--- HOW TO COMPLETE THIS TASK ---
Going through the data below, please show each line containing the string "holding".

--- GIVEN ENTRIES ---
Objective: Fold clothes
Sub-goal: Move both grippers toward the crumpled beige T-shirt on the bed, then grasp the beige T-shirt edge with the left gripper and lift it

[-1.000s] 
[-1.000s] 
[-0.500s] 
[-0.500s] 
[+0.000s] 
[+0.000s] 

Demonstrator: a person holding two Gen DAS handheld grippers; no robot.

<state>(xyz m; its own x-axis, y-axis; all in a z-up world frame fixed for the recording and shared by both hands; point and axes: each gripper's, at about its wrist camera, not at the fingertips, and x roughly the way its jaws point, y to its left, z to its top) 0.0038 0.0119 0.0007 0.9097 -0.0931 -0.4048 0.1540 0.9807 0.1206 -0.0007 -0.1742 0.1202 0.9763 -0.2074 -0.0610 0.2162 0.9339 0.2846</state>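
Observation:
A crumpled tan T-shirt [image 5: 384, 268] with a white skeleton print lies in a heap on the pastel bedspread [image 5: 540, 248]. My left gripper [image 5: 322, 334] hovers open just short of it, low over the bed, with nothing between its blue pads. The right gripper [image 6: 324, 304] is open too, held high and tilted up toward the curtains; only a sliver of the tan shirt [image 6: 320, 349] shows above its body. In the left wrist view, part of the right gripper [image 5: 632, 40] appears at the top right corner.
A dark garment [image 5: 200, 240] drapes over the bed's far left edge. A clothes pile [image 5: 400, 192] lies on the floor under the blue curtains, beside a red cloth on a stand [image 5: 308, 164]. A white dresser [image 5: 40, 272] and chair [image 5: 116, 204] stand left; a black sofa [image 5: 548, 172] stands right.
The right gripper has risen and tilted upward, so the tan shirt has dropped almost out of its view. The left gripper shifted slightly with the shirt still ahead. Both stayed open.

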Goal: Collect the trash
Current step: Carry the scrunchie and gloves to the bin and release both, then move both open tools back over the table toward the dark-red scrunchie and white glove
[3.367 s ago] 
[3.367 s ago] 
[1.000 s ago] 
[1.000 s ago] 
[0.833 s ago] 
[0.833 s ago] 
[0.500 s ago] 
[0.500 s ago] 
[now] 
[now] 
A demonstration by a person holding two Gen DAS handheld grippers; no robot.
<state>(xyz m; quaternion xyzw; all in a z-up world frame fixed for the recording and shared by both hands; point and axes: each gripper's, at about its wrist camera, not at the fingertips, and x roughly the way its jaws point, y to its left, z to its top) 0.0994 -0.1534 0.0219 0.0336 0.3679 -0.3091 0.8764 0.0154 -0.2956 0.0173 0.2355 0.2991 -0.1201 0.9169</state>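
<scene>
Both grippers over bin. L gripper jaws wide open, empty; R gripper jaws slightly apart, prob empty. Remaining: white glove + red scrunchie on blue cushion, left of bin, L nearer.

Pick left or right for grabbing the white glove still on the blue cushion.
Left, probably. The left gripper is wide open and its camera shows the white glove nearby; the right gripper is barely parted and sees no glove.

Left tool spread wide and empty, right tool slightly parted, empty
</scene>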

--- RESULT FOR THIS EXERCISE ---
Demonstrator: a person holding two Gen DAS handheld grippers; no robot.
A demonstration by a person holding two Gen DAS handheld grippers; no robot.

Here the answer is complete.